S.T.
i'm glad you're taking the time to think this over carefully, and thank you for giving a succinct overview of the mitigating factors in your question.
this is an even more precarious situation because your marriage sounds as if it's not a source of joy, support and appreciation at all, and that's the looming issue that overshadows all the others.
under most circumstances i'd encourage you to take the promotion. not just because of the money, but because of the positive energy created by traveling an upward trajectory in your professional life. and having that additional security would, i think, be helpful in evaluating a crisis that i foresee coming toward you in the near future, and that's what to do about a husband who doesn't contribute to the household and tears you down.
i'm so, so glad that you're not seriously considering another baby with him right now. despite your issues with depression and anxiety, and the pressure he's putting on you, you're keeping a clear head. i so admire you for that. it can't be easy to do.
so while i want you to be making more money and becoming more financially independent which will give you more choices going forward, i can certainly also see how it would create other and even greater problems, namely that you'd have less time to take care of the household in which you're getting zero help, and mostly that you'd have less time with your son.

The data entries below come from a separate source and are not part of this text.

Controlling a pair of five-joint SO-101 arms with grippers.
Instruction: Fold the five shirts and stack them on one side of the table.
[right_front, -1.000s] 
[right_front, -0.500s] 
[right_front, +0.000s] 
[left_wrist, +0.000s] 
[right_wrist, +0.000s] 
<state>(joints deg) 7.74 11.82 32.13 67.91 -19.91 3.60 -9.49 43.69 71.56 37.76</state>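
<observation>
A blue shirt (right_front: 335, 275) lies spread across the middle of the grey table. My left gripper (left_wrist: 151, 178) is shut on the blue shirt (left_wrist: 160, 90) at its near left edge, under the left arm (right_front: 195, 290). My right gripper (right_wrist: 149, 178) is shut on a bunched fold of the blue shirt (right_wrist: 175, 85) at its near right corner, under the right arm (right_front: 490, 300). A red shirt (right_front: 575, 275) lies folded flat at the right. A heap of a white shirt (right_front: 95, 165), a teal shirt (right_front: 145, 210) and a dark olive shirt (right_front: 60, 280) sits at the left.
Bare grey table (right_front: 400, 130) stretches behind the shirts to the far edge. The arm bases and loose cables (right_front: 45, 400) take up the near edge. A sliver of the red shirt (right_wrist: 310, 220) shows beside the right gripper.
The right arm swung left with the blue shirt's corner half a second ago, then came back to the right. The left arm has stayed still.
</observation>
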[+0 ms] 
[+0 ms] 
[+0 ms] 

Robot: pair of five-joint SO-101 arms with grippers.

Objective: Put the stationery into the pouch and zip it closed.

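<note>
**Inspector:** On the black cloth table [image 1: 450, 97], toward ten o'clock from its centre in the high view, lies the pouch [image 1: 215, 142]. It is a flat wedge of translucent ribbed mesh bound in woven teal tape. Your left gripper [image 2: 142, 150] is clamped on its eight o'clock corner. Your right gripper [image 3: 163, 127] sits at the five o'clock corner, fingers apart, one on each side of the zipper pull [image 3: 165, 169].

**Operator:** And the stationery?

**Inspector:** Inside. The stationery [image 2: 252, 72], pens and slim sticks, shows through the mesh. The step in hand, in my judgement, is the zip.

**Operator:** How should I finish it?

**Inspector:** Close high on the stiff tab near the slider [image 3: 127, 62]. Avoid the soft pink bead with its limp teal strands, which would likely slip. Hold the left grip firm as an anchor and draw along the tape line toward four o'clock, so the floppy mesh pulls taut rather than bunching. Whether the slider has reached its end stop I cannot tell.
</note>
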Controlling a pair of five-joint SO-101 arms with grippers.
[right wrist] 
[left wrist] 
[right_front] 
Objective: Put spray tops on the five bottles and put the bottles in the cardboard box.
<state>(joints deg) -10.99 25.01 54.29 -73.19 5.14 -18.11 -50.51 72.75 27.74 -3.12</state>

is it possible to have a conversation with your supervisor about taking on some additional responsibilities, even if it doesn't result in more pay, but being firm about not spending any more time actually working? that is, keep boundaries around your time, but demonstrate flexibility and eagerness to move up within those time boundaries. while it would result in more stress and responsibility at work, it would also keep the professional door open while you work out the home issues.
and i think that's where you need to laser focus your attention. no one should be walking on eggshells in their home, their sanctuary, their sacred space. you need to get into marital counseling to work out better communications skills with your husband and/or personal counseling so that you value yourself more highly than settling for a lifetime of this.
and you know what the crowning concern is, right? that your son is internalizing all of this as 'how relationships work.' and you sound way too smart to want that to be a thing.
you have difficult decisions to make, my dear, and i don't envy you, but i'm so rooting for you. keep that wise head on straight, and untangle this strand by strand so that you and your child end up strong, confident and happy.
ETA after reading the other responses, i have to concur. if you take the promotion you'll have more money to hire help, and that would take a lot of your stress away. but mostly it will empower you to either redefine the parameters of your marriage or make it possible for you to start over as a single mom. either would be an improvement. good luck!
khairete
S.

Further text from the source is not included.